Most of the bird species live in the shelter of the forest. This is what the group from USP showed in a survey that included 62 species of birds and that will be published shortly in Biological Conservation. They saw that the connection between fragments – whether by strips of forest or open field areas up to 30 meters wide separating one stretch of forest from another – is the most important factor for allowing birds to move, with the exception of omnivores and frugivores that depend on larger areas to obtain sufficient food.

For Metzger, there is no magic formula for guaranteeing the ecological functioning of the Atlantic rainforest. Different species have different needs and the current situation has to be dealt with: a highly fragmented forest where there are few extensive stretches of continuous natural vegetation. Given this situation the ideal thing is to preserve some large areas in order to guarantee the survival of animals that are highly sensitive to disturbances, that become intimidated even when they are obliged to cross – even flying – a dirt road and concentrate efforts on maintaining the link between smaller fragments.

Plants would also be grateful. “If we use corridors to unite good size fragments with others, even if they are smaller, the animals are going to cross them, carrying seeds and pollen”, comments Ariadna.
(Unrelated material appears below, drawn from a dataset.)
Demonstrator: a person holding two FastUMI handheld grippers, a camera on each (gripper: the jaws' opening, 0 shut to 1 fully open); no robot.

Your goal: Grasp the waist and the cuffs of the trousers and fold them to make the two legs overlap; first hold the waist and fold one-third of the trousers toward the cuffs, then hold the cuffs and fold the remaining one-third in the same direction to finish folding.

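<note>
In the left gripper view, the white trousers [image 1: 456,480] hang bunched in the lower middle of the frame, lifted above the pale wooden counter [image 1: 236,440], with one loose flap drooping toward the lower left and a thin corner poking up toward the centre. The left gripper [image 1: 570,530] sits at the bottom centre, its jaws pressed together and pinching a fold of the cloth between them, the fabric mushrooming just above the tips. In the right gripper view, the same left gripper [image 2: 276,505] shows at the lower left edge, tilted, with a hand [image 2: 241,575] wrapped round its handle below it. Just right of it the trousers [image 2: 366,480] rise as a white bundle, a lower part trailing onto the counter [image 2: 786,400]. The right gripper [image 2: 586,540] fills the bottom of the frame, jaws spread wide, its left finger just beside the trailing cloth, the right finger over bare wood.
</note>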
Even though being on the edge affects corridors and patches of the forest the researcher explains that the passage of animals would help regenerate the forest and make it less homogenous. This may be the way to recover and maintain the biological diversity that so delighted the Europeans in the 16th century and still has the greatest wealth of Atlantic rainforest.

Small fragments, however, will not solve the problem. Based on the work of his group and of others who are doing similar experiments in the Amazon, Tabarelli sums up his findings: “When the mature forest is extremely fragmented it tends to be transformed into undergrowth and remain as undergrowth, young vegetation formed almost exclusively by colonizing species, with little biological diversity”. According to the ecologist this is the first time that an hypothesis has been formulated that summarizes and integrates the main effects of fragmentation on the forest. The warning is in the comment that the ecologist form UFPE wrote, along with Ariadna and Carlos Peres, from the University of East Anglia, in England, at the invitation of the journal, Biotropica. For Tabarelli, the only way of preserving plant and animal communities with a structure similar to that of a mature forest is to maintain stretches of natural vegetation that cover at least 10,000 hectares and large areas free from edge effects. It may seem like a lot of land but for large predators it is not enough. “Forest fragments of 10,000 hectares are probably insufficient for maintaining viable populations of felines, like the jaguar or the ocelot”, he says. This situation is worrying because to the north of the São Francisco River there are practically no remaining stretches of Atlantic rainforest over 5,000 hectares.

Scientific articles
GIRÃO, L.C.; LOPES, A.V.; TABARELLI, M. & BRUNA, E.M. Changes in tree reproductive traits reduce functional diversity in a fragmented Atlantic forest landscape. PLoS One, v. 2(9), p. e908. 2007.
SANTOS, B.A. et al. Drastic erosion in functional attributes of tree assemblage in Atlantic forest fragments in northeastern Brazil. Biological Conservation, v. 141, p. 249-260. 2008.
TABARELLI, M.; LOPES, A.V. & PERES, C.A. Edge-effects drive tropical forest fragments towards an early-successional system. Biotropica. v. 40, n. 7. 2008.